Chien-Hua Wang
05/14/2019
In this project, our team designed a tool for next word prediction. In addition, we decided to several support softwares as our development enviornment.
Below, we could easily understand each raw dataset's situation.
FileName Lines Chars Words WPL_Min WPL_Mean WPL_Max
1 en_US.blogs 899288 206824382 37570839 0 41.75107 6726
2 en_US.news 77259 15639408 2651432 1 34.61779 1123
3 en_US.twitter 2360148 162096241 30451170 1 12.75065 47
This is the step to evaluate our size of sample data.
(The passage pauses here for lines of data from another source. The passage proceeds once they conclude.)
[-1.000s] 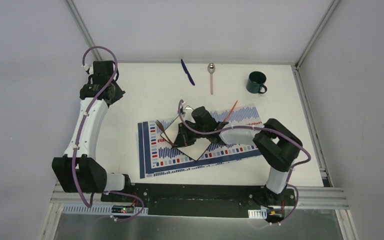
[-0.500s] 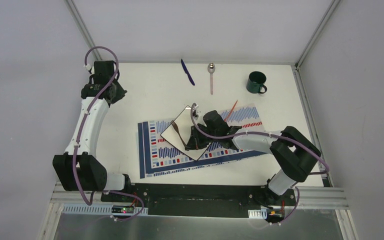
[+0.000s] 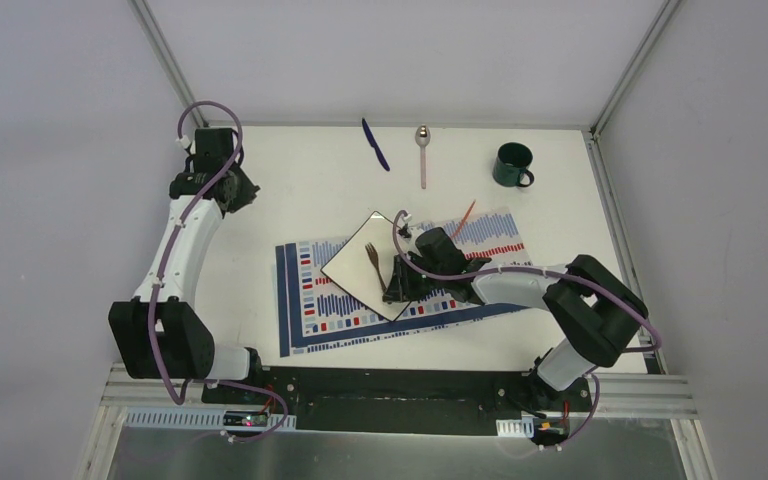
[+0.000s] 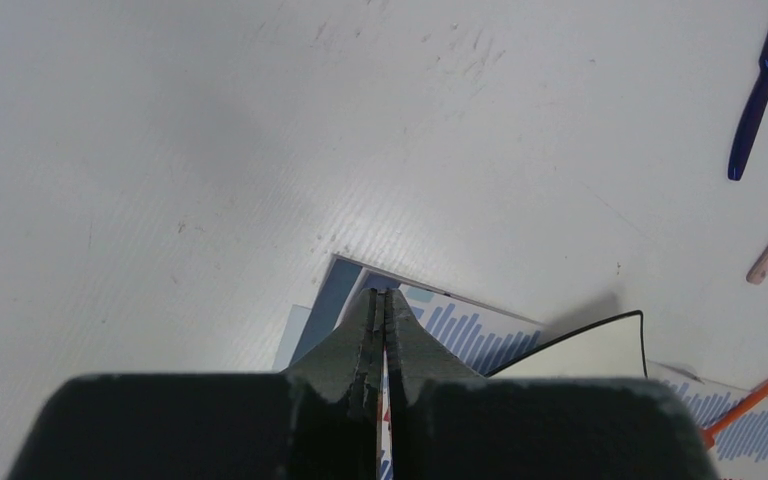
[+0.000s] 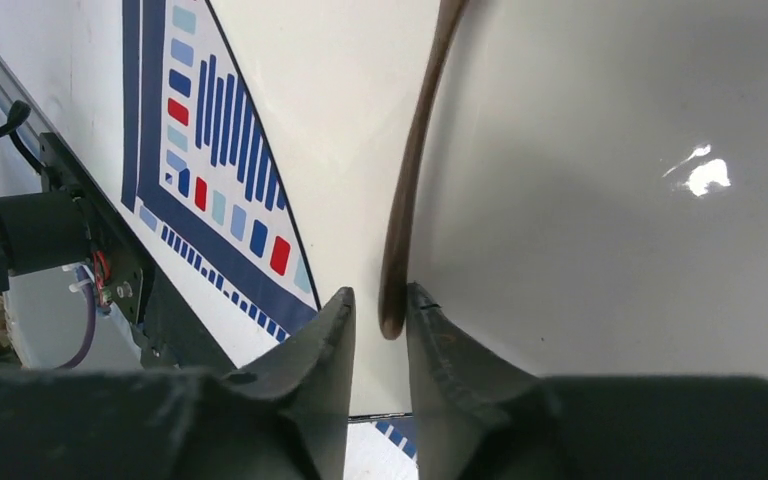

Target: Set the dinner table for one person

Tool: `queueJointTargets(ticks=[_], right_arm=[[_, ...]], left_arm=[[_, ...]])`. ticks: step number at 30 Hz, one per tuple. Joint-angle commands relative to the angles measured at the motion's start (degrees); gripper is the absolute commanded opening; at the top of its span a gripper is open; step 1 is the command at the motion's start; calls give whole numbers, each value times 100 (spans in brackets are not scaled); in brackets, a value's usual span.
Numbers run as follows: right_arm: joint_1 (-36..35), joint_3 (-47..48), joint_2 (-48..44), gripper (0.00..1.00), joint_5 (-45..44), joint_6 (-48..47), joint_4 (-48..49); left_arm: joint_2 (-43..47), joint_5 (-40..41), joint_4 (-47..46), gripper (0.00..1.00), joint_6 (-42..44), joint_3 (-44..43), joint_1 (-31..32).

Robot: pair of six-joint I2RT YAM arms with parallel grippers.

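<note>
Tabletop [image 3: 290,180], white, spans the whole scene beneath both hands. Near its middle the right hand [image 5: 380,305], fingers slightly parted, straddles the handle end of a brown fork [image 5: 418,150] lying on the square plate [image 3: 350,280], which sits on a striped placemat [image 3: 305,305]. Over the far left part, the left hand [image 4: 384,300] hangs pressed together.

Grey walls [image 3: 390,60] w/ alu corner posts [image 3: 163,58].
</note>
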State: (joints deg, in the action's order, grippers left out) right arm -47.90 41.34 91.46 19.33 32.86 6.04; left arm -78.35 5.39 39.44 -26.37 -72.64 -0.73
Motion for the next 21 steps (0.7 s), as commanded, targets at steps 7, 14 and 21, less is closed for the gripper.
queueJointTargets(ticks=[7,14,21], right_arm=[[34,586,-540,68,-269,-262,-564],[641,1425,-1072,67,-1228,-719,-1726],[2058,1863,-567,67,-2011,-931,-2173]], left_arm=[[-209,-159,-537,0,-146,307,389],[-335,53,-904,0,-349,679,1243],[-554,-3,-1523,5,-491,1320,1821]])
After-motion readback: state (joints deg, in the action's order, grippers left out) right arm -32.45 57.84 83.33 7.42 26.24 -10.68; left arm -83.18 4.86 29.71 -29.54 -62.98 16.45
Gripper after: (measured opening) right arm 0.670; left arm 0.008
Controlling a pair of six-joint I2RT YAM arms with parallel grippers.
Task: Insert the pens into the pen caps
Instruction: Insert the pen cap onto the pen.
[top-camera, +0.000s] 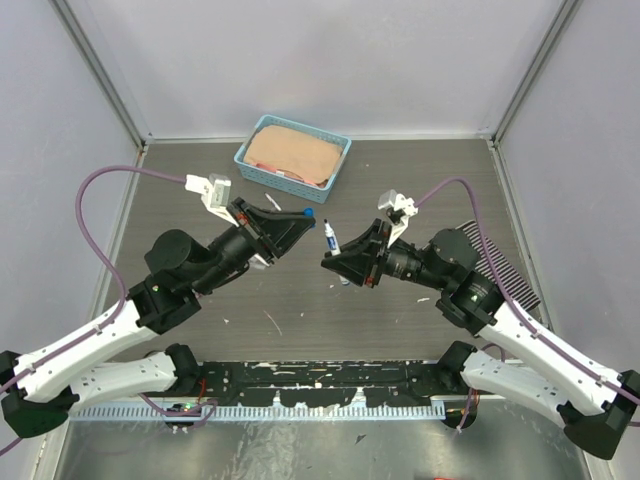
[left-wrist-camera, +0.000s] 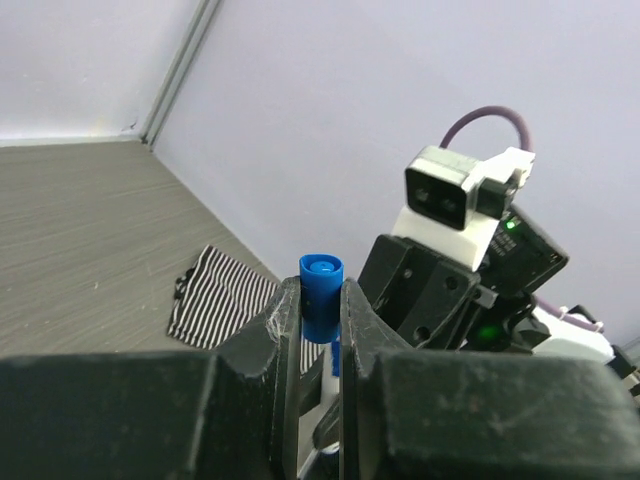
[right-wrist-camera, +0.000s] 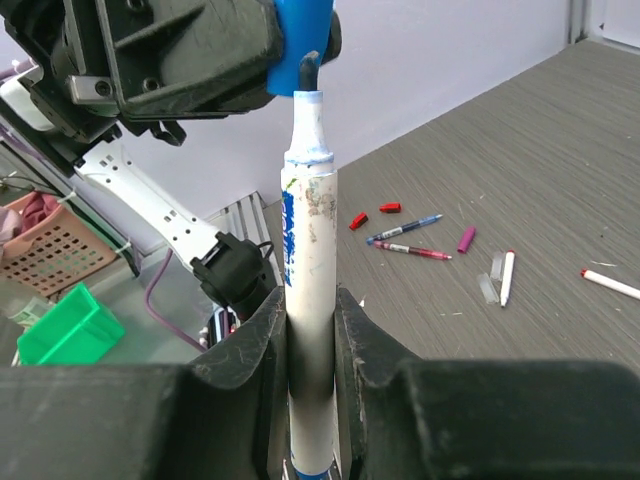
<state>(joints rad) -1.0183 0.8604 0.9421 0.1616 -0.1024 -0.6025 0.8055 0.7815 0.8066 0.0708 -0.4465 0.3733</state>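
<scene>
My left gripper (top-camera: 303, 216) is shut on a blue pen cap (top-camera: 309, 212), held above the table's middle. In the left wrist view the cap (left-wrist-camera: 321, 295) sticks out between the fingertips (left-wrist-camera: 285, 310). My right gripper (top-camera: 333, 258) is shut on a white-barrelled pen (top-camera: 330, 238) with a blue tip. In the right wrist view the pen (right-wrist-camera: 308, 260) stands upright between the jaws, its tip at the mouth of the blue cap (right-wrist-camera: 298, 45). The top view shows a small gap between them. Other pens (right-wrist-camera: 403, 229) (right-wrist-camera: 412, 250) (right-wrist-camera: 507, 275) and caps (right-wrist-camera: 358, 220) (right-wrist-camera: 466, 239) lie on the table.
A blue basket (top-camera: 244, 157) holding a tan thing stands at the back centre. A striped cloth (top-camera: 505, 262) lies at the right edge. A green bin (right-wrist-camera: 60, 335) and a pink basket (right-wrist-camera: 40, 240) show off the table in the right wrist view.
</scene>
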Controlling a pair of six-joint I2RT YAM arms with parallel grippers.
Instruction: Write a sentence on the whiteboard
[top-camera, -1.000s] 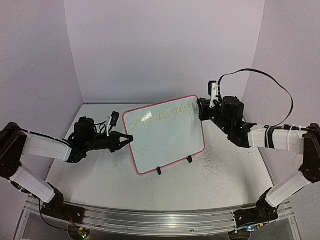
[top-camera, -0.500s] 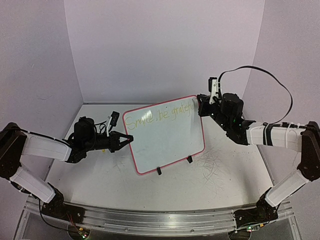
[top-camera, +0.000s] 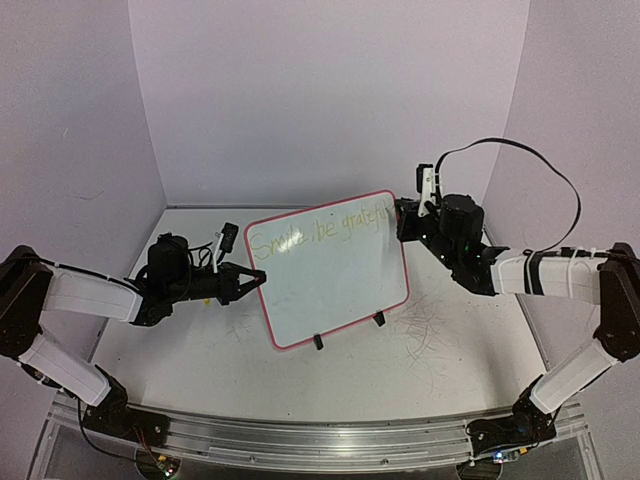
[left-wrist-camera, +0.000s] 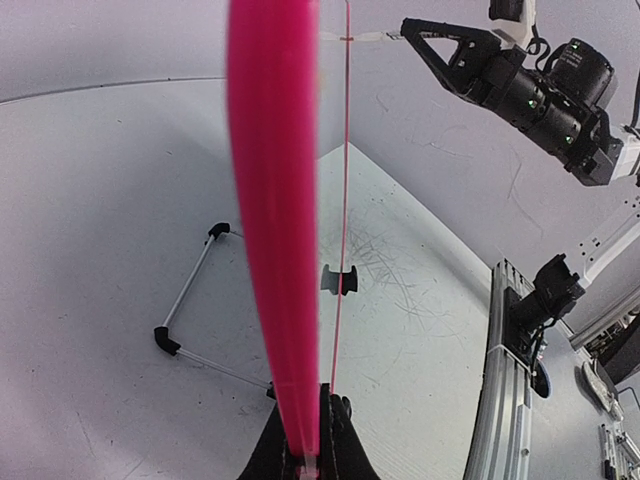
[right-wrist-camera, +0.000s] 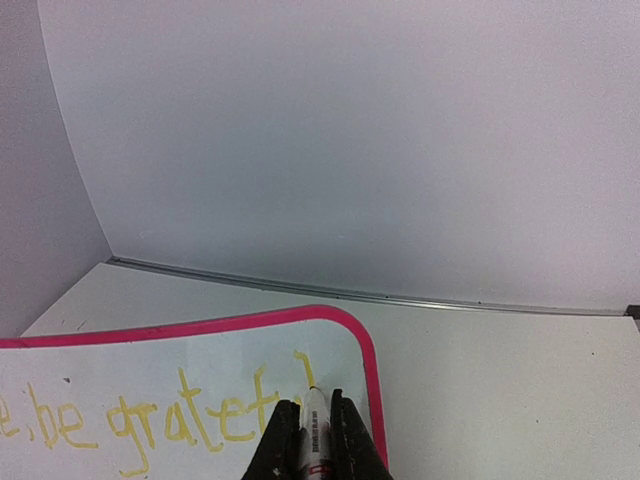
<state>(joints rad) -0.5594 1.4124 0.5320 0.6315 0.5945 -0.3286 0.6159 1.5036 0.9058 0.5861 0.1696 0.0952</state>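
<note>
Glossy white rectangular whiteboard with pink-red frame (top-camera: 335, 290) standing mid-desk on white desk (top-camera: 440, 370), on black clip feet (top-camera: 318, 342). Left pincer (top-camera: 250, 282) clenched on frame at board's 9 o'clock edge. Right pincer (top-camera: 400, 214) clamped on white marker (right-wrist-camera: 314, 410), tip touching board near 2 o'clock corner, at end of yellow-green handwritten sentence (top-camera: 315, 232).

The whiteboard (top-camera: 330, 285) stands on the table (top-camera: 450, 375) — left pincer (top-camera: 258, 280) at its left edge, right pincer (top-camera: 400, 216) with marker (right-wrist-camera: 314, 415) at top-right.

Upright pink-framed whiteboard (top-camera: 335, 280), yellow sentence (top-camera: 320, 233)
</note>
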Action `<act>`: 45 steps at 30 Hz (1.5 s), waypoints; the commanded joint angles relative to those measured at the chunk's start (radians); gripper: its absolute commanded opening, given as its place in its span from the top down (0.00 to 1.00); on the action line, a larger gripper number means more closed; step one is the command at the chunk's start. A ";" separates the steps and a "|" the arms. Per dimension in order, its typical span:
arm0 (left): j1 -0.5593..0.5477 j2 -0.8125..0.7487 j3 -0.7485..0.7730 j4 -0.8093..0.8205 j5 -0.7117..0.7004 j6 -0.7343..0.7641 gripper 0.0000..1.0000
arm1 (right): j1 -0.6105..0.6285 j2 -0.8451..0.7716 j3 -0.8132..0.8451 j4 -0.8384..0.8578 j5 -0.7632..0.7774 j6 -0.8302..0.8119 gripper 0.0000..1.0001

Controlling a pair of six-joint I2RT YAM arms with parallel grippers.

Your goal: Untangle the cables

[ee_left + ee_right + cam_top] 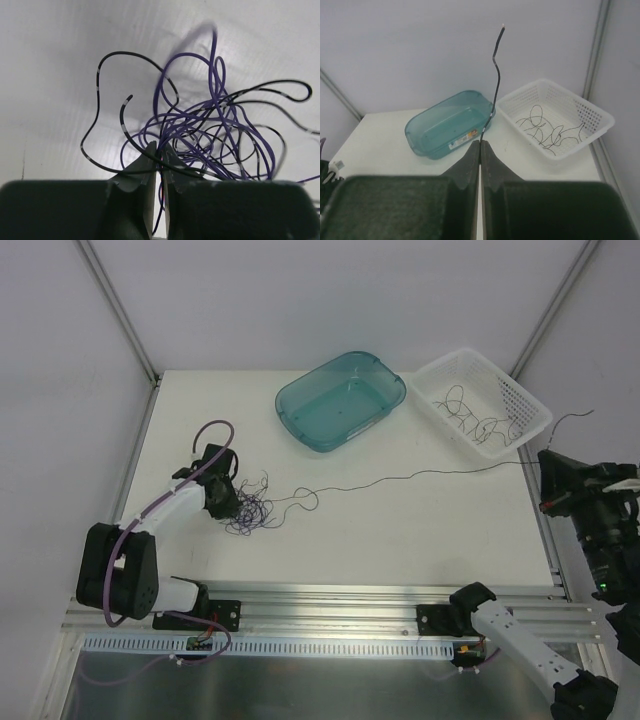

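Note:
A tangle of thin purple and black cables [250, 508] lies on the white table at the left. My left gripper [222, 495] is at its left side. In the left wrist view, it [159, 150] is shut on a purple strand of the tangle [210, 135]. One long black cable [420, 475] runs taut from the tangle to my right gripper [545, 465] at the table's right edge. In the right wrist view, this gripper [480, 145] is shut on that cable [495, 75], whose free end sticks up past the fingertips.
A teal plastic tub [284, 400] stands at the back middle and also shows in the right wrist view [445, 125]. To its right, a white basket [438, 361] holds loose black cables [480, 425], which are also visible from the right wrist [547, 132].

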State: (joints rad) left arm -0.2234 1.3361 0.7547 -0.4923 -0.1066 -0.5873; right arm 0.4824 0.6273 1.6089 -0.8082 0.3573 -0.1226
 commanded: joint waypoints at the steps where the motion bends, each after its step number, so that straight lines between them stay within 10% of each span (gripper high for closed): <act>1: 0.015 0.021 -0.003 -0.022 -0.079 -0.066 0.92 | 0.010 -0.041 0.052 0.067 0.155 -0.032 0.99; 12: 0.029 -0.032 0.035 -0.022 0.027 0.021 0.96 | 0.033 0.051 -0.429 -0.081 0.152 0.274 0.99; 18: -0.004 -0.098 0.026 -0.022 0.143 0.132 0.99 | -0.021 0.233 -0.690 -0.063 -0.041 0.379 0.57; 21: -0.045 -0.117 0.028 -0.022 0.162 0.164 0.99 | 0.001 0.334 -0.679 0.007 -0.200 0.241 0.34; 28: -0.125 -0.078 0.034 -0.022 0.156 0.167 0.99 | 0.139 0.529 -0.572 0.167 -0.394 0.078 0.28; 45: -0.195 -0.123 -0.051 -0.008 0.192 0.050 1.00 | 0.370 1.147 -0.310 0.661 -0.193 0.523 0.24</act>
State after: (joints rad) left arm -0.4004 1.2461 0.7300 -0.4988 0.0532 -0.4980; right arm 0.8379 1.7210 1.2423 -0.2764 0.0975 0.2939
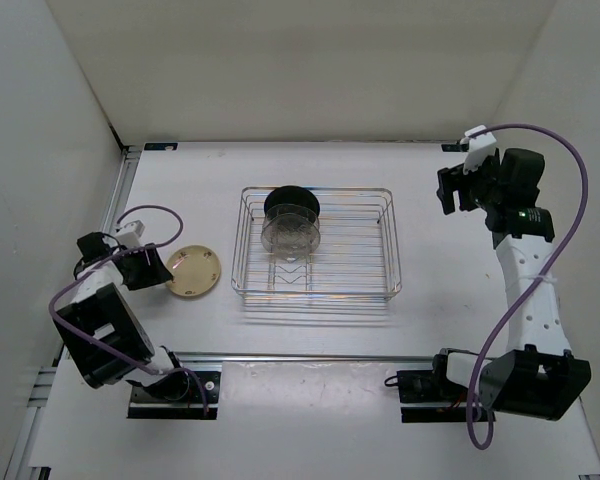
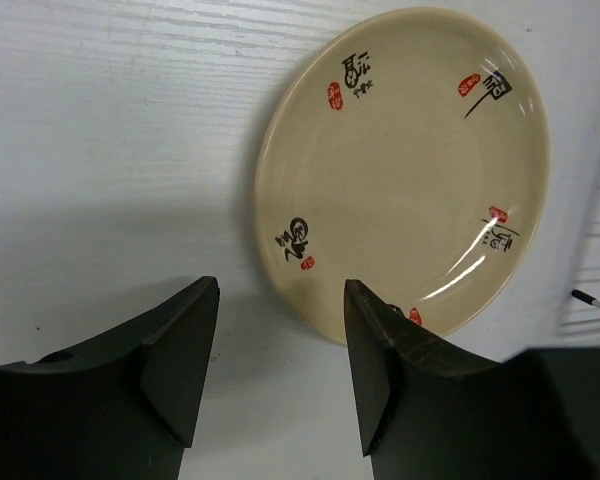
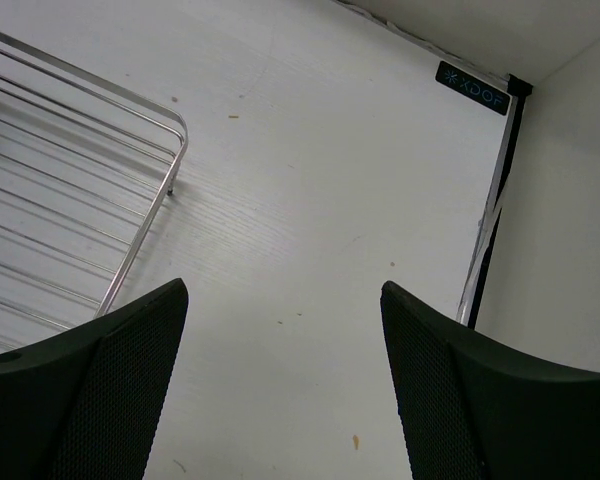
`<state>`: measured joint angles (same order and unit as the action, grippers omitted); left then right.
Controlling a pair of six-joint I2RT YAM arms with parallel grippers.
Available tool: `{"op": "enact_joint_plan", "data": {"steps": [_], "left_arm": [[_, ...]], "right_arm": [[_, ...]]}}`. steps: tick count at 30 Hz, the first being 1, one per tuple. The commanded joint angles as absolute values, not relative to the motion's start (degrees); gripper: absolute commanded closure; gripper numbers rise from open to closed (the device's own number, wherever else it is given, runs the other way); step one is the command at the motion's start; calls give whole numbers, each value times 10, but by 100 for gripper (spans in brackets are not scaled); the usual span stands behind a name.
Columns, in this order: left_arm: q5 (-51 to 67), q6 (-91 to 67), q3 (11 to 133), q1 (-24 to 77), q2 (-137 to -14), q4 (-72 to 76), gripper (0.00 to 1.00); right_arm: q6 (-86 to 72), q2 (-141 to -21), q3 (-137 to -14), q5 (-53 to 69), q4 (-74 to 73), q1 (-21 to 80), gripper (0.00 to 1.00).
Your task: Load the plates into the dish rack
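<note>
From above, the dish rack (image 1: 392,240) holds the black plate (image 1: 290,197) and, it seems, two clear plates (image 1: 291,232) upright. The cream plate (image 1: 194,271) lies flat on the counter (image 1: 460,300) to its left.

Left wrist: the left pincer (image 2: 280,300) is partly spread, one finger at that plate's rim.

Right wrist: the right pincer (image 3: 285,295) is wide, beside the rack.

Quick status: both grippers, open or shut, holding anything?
Left gripper: open, nothing held, jaws at the tan plate edge.
Right gripper: open, holding nothing.

White table (image 1: 460,260), plain white walls (image 1: 300,60) on three sides, soft even light
</note>
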<state>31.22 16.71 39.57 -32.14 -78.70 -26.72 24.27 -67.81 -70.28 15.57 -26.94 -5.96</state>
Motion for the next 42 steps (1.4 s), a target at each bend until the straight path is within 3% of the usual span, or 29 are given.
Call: {"op": "enact_joint_plan", "data": {"steps": [1, 14, 42], "left_arm": [[351, 178, 425, -323, -801, -263, 37], [357, 189, 472, -311, -861, -286, 44], [368, 235, 534, -295, -940, -371, 49]], "right_arm": [[222, -657, -691, 195, -253, -68, 19], [217, -652, -675, 214, -253, -78, 19], [212, -642, -680, 235, -264, -94, 19]]}}
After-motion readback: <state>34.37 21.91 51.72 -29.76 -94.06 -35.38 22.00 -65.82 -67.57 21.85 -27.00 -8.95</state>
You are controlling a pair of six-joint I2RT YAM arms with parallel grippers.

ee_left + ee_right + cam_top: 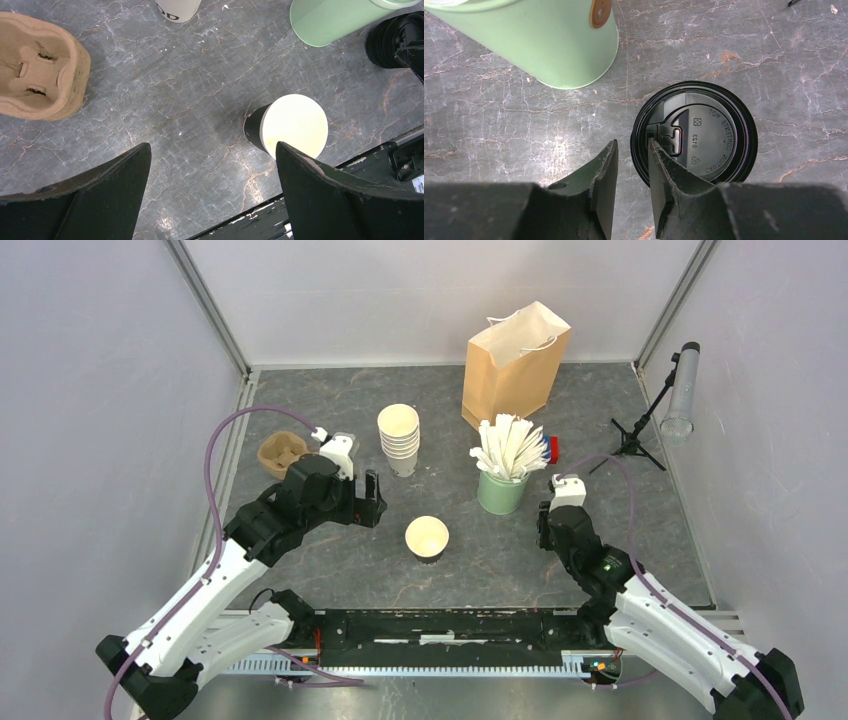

| File | FileSize | nEntries | TotalCharacters | MaxCharacters |
|---|---|---|---|---|
| blogsData | 255.4 Mb | 899288 | 206824505 | 40833 |
| newsData | 19.8 Mb | 77259 | 15639408 | 5760 |
| twitterData | 319 Mb | 2360148 | 162096241 | 140 |
| blogsSample | 5.1 Mb | 17985 | 4136040 | 4243 |
| newsSample | 0.4 Mb | 1545 | 303785 | 1244 |
| twitterSample | 6.5 Mb | 47202 | 3245129 | 140 |
| allDataSample | 1.2 Mb | 6672 | 785607 | 3985 |
In this tool, we did nature language preprocessing before modeling. In addition, we used N-Grams algorithm as our serching engine to evaluate those words which had high frequency.
word frequency
1 just 566
2 like 444
3 one 434
4 will 434
5 can 414
6 get 329
In our shiny app, we demonstrated high fequency words in our App.